WORK ORDER:
Copy out, from the data, each line containing the string "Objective".

(Data excerpts)
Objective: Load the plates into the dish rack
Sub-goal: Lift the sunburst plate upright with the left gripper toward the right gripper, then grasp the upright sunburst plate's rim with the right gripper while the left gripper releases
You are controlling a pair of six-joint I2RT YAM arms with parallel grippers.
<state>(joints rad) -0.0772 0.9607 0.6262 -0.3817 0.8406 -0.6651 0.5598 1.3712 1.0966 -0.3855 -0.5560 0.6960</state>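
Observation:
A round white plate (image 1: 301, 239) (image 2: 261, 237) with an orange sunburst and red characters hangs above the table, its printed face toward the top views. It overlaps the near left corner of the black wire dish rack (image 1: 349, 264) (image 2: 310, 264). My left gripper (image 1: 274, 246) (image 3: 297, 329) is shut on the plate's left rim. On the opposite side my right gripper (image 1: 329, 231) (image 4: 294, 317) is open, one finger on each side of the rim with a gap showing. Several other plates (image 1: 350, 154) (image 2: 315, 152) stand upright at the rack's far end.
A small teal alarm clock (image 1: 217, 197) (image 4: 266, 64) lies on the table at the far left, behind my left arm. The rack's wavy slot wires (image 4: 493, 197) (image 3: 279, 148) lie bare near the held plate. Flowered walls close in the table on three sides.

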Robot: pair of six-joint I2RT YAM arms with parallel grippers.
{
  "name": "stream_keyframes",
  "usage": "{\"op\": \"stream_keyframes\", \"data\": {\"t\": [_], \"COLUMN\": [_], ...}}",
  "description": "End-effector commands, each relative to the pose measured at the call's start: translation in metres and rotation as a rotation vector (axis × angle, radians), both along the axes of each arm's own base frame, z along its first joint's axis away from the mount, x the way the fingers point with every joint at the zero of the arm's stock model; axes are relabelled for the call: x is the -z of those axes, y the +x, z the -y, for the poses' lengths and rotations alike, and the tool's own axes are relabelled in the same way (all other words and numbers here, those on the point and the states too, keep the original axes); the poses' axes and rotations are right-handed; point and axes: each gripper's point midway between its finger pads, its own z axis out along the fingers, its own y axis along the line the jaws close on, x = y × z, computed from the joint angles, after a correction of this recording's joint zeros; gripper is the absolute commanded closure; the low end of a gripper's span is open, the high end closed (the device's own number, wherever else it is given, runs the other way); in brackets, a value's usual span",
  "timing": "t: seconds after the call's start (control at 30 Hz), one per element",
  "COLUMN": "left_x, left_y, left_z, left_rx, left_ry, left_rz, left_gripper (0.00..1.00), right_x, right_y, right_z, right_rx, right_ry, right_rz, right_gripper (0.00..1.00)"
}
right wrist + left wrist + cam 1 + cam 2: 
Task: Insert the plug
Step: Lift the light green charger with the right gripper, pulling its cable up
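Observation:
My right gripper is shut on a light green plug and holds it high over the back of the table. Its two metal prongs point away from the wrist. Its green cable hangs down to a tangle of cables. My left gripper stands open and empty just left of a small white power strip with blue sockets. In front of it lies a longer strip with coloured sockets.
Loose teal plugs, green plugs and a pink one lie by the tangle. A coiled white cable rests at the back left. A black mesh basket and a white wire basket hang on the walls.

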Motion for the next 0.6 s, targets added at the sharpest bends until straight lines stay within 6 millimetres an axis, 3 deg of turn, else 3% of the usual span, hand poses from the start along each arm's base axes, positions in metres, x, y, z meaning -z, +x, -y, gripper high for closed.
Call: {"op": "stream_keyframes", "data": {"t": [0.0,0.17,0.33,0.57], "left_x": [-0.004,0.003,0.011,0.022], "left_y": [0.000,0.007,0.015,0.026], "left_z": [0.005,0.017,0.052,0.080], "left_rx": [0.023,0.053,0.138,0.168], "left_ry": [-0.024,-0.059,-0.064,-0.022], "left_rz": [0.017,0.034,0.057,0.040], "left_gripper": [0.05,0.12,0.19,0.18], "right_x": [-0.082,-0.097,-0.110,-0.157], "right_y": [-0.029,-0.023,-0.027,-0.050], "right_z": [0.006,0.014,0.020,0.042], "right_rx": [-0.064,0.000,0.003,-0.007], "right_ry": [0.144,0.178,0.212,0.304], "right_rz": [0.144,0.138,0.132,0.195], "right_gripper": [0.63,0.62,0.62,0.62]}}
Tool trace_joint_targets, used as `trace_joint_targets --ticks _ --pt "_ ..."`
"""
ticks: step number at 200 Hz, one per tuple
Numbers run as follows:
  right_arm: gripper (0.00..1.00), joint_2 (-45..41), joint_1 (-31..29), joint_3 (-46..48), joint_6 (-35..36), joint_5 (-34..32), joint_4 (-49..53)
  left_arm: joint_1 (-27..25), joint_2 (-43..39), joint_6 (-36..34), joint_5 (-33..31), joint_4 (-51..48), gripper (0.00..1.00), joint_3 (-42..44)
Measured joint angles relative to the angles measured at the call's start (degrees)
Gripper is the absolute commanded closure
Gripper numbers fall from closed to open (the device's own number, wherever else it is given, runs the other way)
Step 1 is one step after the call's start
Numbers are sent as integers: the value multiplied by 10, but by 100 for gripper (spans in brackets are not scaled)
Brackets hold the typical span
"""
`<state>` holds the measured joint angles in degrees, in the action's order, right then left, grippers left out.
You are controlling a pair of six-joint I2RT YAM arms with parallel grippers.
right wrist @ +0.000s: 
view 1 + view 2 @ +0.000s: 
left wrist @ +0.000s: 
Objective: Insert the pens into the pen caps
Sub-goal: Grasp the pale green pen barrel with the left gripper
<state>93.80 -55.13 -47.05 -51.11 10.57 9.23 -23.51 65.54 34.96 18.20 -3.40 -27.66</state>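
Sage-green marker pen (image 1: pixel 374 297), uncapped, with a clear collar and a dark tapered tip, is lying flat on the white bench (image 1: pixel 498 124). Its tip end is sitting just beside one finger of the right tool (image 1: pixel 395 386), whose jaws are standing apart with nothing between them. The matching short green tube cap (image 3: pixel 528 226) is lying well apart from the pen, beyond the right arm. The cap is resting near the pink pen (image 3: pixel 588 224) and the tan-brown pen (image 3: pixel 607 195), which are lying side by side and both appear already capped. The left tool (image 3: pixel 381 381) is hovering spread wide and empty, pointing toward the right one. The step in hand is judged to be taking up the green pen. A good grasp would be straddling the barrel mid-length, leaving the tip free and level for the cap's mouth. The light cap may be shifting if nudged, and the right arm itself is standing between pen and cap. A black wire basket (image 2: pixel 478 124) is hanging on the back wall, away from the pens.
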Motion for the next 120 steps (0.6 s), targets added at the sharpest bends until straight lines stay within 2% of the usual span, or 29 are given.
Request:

SOLVED EXERCISE:
Objective: Load the plates into the dish rack
Objective: Insert the pens into the pen caps

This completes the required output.